Why do we need to convert to a diagonal matrix?

[matqkks]

Apart from simplifying matrix powers, why do we want to diagonalize a matrix? Do they have any appealing application which can be used to motivate to study diagonal matrices.
Thanks for any answers.

 

[Ackbach]

Simplifying matrix powers IS the main application for diagonalization. Why? Because of the very general ODE $\dot{\mathbf{x}}=A\mathbf{x}$ for constant $A$. If $A$ is diagonalizable, then the solution $\mathbf{x}=e^{At}\mathbf{x}_{0}$ makes sense only if you can exponentiate the $At$. To do that, you can form the Taylor series using matrices. Then, to compute that Taylor series, the computations are much more tractable with a diagonal matrix.

 

[Deveno]

multiplying (square) matrices is complicated, we have n² inner products of rows and columns to consider, which is:

n³ + n arithmetical operations in all (n products in each inner product, plus a summation, times n²).

multiplying diagonal matrices is much simpler, the resulting product is ALSO diagonal, and requires only n operations:

diag{a₁,...,a_n}*diag{b₁,...,b_n} = diag{a₁b₁,...,a_nb_n}

even when n is small (like say n = 4), this is a tremendous savings of calculational effort (we only have 4 steps of arithmetic, rather than 68).

it also making calculating the determinant MUCH more tractable: the determinant is invariant under a similarity transform. for an nxn matrix, normally calculating it requires computing n! n-fold products and then summing these, whereas computing the determinant of a diagonal matrix requires just computing ONE n-fold product.

for example, computing a 5x5 determinant requires 121 arithmetical operations (even determining which 120 5-fold products to compute is tedious), whereas computing a 5x5 diagonal matrix's determinant can often be done in your head.

morevoer, if A is diagonalizable, diagonalizing A illustrates a deep connection between the diagonalized matrix and the eigenvalues of A, and the diagonalizing matrix P and the eigenvectors of A (and since P is invertible, that the eigenvectors form an eigenbasis).

the "catch" here is that not all matrices ARE diagonalizable. it turns out, however, that we can at least "semi-diagonalize" A into the sum:

D + N, where D is diagonal, and N is nilpotent.

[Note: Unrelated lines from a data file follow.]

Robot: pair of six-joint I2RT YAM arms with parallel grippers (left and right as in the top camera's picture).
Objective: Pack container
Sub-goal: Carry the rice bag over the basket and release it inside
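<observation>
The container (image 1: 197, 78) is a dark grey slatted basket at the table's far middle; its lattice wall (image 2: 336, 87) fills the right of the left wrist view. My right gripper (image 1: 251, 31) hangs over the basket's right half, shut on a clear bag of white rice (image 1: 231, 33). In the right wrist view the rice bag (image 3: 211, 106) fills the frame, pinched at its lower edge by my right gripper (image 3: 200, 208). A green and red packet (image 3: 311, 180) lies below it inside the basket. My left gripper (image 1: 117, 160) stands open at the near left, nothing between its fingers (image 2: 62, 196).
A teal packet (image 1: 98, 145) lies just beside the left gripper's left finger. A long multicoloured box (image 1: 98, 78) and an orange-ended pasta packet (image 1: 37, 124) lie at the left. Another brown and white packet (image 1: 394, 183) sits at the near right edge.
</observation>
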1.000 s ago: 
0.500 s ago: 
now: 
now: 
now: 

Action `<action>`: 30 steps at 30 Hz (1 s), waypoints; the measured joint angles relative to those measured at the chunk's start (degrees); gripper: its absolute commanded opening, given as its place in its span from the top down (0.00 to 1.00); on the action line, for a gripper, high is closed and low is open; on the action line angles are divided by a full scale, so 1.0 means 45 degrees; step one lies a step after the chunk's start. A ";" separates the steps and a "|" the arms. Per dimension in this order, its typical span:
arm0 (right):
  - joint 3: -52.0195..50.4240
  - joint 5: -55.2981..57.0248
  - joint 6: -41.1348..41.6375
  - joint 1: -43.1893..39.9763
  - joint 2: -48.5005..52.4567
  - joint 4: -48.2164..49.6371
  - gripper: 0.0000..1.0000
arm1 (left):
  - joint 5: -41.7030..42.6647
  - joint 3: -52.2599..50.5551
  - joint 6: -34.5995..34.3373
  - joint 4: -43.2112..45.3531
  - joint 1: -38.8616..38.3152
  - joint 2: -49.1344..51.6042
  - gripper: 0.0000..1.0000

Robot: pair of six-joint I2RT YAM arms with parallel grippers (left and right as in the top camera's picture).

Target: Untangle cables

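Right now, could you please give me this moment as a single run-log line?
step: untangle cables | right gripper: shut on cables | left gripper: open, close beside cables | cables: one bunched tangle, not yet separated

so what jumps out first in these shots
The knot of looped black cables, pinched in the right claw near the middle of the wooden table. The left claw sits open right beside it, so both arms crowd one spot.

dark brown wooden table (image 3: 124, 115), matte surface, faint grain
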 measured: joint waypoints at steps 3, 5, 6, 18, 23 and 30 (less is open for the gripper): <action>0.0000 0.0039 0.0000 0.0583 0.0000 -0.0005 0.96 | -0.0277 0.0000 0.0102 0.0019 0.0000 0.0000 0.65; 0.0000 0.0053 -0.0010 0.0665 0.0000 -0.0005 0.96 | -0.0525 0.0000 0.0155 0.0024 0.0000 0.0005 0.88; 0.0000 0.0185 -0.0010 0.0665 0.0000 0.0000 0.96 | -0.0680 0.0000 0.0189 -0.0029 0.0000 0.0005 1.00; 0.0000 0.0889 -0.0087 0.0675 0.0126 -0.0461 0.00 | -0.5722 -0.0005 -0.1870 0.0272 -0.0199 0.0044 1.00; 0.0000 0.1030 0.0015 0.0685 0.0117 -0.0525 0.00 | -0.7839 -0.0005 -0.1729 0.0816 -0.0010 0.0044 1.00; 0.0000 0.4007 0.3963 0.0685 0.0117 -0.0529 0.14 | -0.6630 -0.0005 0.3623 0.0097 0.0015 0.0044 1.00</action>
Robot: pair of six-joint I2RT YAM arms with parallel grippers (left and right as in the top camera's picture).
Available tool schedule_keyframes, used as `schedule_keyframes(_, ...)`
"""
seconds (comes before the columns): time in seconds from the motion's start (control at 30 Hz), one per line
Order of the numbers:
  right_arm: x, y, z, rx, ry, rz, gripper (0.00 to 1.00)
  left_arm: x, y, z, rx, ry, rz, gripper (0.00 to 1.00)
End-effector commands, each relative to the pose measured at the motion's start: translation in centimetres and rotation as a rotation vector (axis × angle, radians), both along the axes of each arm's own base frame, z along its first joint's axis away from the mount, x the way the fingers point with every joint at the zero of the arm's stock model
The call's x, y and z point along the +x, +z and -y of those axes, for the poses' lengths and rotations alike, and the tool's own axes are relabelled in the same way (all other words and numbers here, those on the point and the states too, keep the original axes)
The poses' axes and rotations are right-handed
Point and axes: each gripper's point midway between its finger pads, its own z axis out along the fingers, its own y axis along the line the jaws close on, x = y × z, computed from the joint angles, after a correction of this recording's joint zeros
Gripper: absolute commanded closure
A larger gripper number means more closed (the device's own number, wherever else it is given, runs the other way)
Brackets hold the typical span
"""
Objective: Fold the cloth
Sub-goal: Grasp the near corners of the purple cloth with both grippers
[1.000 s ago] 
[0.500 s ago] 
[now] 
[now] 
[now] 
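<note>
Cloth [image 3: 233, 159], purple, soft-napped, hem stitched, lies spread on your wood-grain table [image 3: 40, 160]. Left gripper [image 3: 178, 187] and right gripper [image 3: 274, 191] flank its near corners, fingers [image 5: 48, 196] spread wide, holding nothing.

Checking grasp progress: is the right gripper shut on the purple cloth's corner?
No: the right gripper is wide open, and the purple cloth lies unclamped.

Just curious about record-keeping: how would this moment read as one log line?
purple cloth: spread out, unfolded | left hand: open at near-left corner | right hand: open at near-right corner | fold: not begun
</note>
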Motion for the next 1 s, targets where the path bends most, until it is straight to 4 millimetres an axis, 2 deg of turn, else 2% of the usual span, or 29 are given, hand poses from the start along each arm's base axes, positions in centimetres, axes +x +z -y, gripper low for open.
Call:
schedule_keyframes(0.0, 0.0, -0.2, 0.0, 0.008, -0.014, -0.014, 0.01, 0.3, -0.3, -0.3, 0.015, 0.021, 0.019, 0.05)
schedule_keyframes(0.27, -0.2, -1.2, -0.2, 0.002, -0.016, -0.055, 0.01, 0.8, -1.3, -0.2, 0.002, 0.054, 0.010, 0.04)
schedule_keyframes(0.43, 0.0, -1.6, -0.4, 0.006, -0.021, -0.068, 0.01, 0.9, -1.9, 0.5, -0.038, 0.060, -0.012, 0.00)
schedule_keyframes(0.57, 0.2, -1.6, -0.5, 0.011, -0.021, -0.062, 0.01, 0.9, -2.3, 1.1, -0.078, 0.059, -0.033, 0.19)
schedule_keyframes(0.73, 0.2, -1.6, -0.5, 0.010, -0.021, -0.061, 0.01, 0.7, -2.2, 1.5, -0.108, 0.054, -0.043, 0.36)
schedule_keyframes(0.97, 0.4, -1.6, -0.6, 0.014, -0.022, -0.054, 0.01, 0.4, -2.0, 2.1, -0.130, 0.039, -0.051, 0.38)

this shows how important understanding nilpotent linear transformations is to "getting a good picture of bad matrices" (the diagonalizable ones being "good matrices").

if a matrix function can be represented as a power series (such as in the exponential example Ackbach gives), then computing the matrix function becomes a LOT easier if our matrix is diagonalizable.

unfortunately, the set of diagonalizable matrices isn't closed under matrix addition, which is a darn shame.